A lo largo del año de Trump en el poder, los demócratas han librado una batalla despiadada en contra del mandatario con base en sus presuntos lazos con Rusia, invirtiendo una cantidad profusa de capital político y recursos financieros para fomentar esta histeria antirrusa.

Al mismo tiempo, han evitado explícitamente oponerse a las políticas reaccionarias de Trump.

En diciembre del 2017, el demócrata Al Green presentó una moción para poner en marcha un juicio político para destituir a Trump a raíz de sus comentarios pronazis y sus ataques contra inmigrantes, pero los demócratas rechazaron esta medida con un voto de 126 a 58 en la Cámara de Representantes.

Los líderes de la minoría demócrata en esta cámara, Nancy Pelosi y Steny Hoyer, emitieron una declaración conjunta exigiendo que el resto de diputados demócratas rechace la introducción de artículos para iniciar un proceso de destitución contra Trump con base en sus políticas derechistas: “Actualmente, las comisiones legislativas continúan estando intensamente comprometidas a las investigaciones de las acciones del presidente tanto antes como después de su inauguración. La investigación del fiscal especial está avanzando bien, y se debería permitir que estas indagaciones continúen. Este no es el momento para considerar artículos de destitución”.

Cuando inició el mandato de Trump, los demócratas prometieron colaborar con él, después de que Obama hiciera explícito que Trump, los republicanos y los demócratas estaban “en el mismo equipo”. Los legisladores demócratas votaron a favor de que el secretario del Departamento de Seguridad Nacional fuese John Kelly, ahora jefe de personal de Trump y arquitecto de sus medidas más depravadas contra los inmigrantes.

Gracias a los votos de los magistrados de la Corte Suprema nominados por los demócratas, tomó vigencia una versión modificada del veto de viaje antiinmigrante de Trump. Más allá, los demócratas han prometido aumentar el tamaño de las fuerzas estatales para la deportación y han apoyado la extensión de los poderes de espionaje sin necesidad de una orden judicial bajo la Ley FISA.

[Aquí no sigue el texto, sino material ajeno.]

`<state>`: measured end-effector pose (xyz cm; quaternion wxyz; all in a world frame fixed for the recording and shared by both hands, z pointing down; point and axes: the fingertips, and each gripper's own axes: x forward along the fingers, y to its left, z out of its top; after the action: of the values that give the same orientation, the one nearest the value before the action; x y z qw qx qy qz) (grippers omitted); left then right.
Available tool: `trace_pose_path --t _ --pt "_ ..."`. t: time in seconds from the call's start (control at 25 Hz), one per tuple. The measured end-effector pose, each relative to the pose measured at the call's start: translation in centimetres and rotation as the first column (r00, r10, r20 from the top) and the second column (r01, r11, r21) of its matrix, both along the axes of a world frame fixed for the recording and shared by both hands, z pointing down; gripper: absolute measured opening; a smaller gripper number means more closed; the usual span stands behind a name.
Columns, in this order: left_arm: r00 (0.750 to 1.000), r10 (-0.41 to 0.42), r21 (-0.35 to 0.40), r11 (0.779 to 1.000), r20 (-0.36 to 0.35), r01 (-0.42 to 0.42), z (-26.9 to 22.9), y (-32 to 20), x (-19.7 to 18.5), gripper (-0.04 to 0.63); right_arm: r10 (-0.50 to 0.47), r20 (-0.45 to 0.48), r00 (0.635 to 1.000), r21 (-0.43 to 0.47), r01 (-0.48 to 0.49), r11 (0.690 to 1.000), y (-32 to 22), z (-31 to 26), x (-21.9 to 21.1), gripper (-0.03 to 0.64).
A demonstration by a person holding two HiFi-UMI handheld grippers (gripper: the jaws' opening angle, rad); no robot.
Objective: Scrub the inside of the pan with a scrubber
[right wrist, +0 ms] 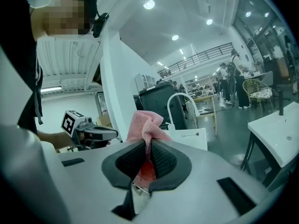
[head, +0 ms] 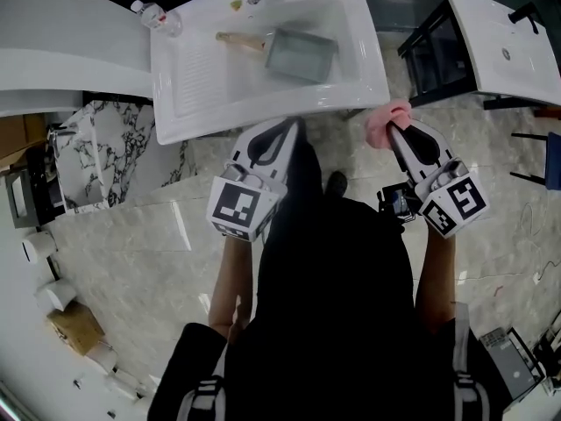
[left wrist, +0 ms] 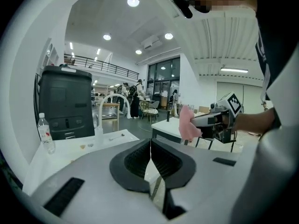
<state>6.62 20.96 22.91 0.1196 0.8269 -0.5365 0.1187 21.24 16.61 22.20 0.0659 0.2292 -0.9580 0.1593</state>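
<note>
While the pink mesh scrubber (right wrist: 145, 124) is pinched between the closed jaws of the right gripper (head: 392, 130), the left gripper (head: 296, 123), at its nine o'clock, is held with jaws pressed together on nothing. Both are held short of the white ceramic sink (head: 188, 82). Farther on, at twelve o'clock from the left gripper, the grey rectangular wooden-handled pan (head: 301, 53) lies in the basin, untouched. The scrubber is judged secured and all of the scrubbing left to do.

There are two tongs, the left tongs (head: 292, 125) and the right tongs (head: 394, 132). One scrubber (head: 384, 119) is in the right tongs. Ahead of them are one pan (head: 300, 55), one bottle (head: 156, 16) and two sinks (head: 188, 86).
</note>
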Motion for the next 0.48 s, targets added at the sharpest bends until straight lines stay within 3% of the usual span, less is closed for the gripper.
trace_pose_path --t 0.32,0.48 --pt "0.999 0.037 -0.038 0.999 -0.01 -0.037 1.5 -9.5 -6.0 0.034 0.008 -0.035 0.999 -0.012 -0.009 1.0 -7.8 -0.6 -6.6 0.038" --pt "0.999 0.045 -0.109 0.993 -0.008 -0.046 4.2 -13.3 -9.4 0.034 0.036 -0.06 0.998 -0.04 -0.039 0.998 -11.0 0.0 -9.3 0.038"
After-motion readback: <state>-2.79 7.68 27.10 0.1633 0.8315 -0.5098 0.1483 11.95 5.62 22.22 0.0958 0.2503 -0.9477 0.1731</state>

Los demócratas tampoco levantaron ni un dedo para bloquear la inmensa reducción de impuestos para los ricos promulgada por Trump, ya que los demócratas y sus financiadores corporativos apoyaban esta política.

Existe una oposición tremenda a las políticas derechistas de Trump entre la población estadounidense. El noventa por ciento de los estadounidenses apoya otorgarles un camino a la ciudadanía a los beneficiarios de DACA, mientras que la tasa de aprobación del mandatario se encuentra alrededor del 33 por ciento. El enojo por el aumento de la desigualdad social, los asesinatos policiales, el envenenamiento del agua, los recortes sociales y las condiciones sociales y laborales deplorables se está acumulando en la clase obrera.

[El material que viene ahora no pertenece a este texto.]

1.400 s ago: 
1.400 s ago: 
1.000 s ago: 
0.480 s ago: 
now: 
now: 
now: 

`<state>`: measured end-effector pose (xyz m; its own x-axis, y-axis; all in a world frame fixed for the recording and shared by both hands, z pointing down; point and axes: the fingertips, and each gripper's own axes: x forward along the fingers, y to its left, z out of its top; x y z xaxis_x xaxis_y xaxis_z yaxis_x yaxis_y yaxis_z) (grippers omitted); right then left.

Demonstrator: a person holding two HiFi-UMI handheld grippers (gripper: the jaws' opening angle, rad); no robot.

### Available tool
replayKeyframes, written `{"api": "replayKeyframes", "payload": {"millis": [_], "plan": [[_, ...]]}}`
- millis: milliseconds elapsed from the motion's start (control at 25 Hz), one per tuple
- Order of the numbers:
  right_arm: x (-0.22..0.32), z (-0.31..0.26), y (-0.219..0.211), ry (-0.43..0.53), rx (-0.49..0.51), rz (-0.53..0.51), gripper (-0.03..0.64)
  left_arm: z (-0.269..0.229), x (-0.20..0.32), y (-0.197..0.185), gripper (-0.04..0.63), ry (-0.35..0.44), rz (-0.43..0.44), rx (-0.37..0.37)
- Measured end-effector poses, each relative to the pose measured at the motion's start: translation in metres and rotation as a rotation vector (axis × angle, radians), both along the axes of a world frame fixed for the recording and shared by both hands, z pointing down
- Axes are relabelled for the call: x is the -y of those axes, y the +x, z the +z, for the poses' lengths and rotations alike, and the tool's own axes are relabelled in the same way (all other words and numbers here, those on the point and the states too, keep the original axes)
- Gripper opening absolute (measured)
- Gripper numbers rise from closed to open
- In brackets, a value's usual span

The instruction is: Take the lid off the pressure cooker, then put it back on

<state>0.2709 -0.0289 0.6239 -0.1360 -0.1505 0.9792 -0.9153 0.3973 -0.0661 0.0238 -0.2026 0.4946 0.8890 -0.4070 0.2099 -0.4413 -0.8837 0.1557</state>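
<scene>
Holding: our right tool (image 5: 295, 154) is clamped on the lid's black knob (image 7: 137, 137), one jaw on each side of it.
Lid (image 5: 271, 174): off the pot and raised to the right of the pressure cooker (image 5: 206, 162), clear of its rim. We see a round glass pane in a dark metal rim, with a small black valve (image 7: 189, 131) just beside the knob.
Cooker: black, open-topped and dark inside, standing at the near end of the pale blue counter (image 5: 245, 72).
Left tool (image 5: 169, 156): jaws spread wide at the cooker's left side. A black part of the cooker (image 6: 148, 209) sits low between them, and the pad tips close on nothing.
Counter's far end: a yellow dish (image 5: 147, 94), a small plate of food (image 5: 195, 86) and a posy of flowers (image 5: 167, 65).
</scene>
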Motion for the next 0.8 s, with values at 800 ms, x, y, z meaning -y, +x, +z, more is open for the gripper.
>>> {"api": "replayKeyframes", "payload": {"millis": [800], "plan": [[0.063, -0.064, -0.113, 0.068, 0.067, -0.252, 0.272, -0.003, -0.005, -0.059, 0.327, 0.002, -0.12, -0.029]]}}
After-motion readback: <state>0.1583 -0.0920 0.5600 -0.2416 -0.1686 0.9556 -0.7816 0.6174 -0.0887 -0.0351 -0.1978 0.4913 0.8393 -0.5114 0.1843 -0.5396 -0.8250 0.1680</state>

Los demócratas son hostiles al crecimiento de la oposición social, por lo que buscan subordinarla a sus intereses reaccionarios. Para ello, el Partido Demócrata ha intentado culpar la “injerencia” y los “bots de las redes sociales” rusos por el aumento de la oposición social. El reporte del Partido Demócrata a la comisión de relaciones exteriores del Senado urge al Gobierno a “exigir responsabilidades de las compañías de redes sociales” porque “las plataformas de redes sociales son un conducto clave para la desinformación que socava las democracias”. El documento llama a las corporaciones a censurar el Internet “para prevenir, detectar y borrar las cuentas… que se utilicen principalmente para promover noticias falsas”.

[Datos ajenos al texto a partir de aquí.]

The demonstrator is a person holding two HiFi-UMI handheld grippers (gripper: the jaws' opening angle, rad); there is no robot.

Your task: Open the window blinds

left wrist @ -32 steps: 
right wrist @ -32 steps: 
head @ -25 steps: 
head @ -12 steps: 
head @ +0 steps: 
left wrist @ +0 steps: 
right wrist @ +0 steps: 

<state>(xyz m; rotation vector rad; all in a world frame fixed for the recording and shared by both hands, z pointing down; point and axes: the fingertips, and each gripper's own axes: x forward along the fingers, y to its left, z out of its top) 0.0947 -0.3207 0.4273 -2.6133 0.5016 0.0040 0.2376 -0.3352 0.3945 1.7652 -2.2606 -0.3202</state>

El Partido Demócrata es un representante de la aristocracia financiera, el ejército, las agencias de inteligencia y las autoridades migratorias. Un partido político no puede servir a estas fuerzas reaccionarias y proteger los derechos democráticos y los niveles de vida de la clase trabajadora al mismo tiempo. Todos los esfuerzos que se gasten en presionar a este partido serán desastrosos.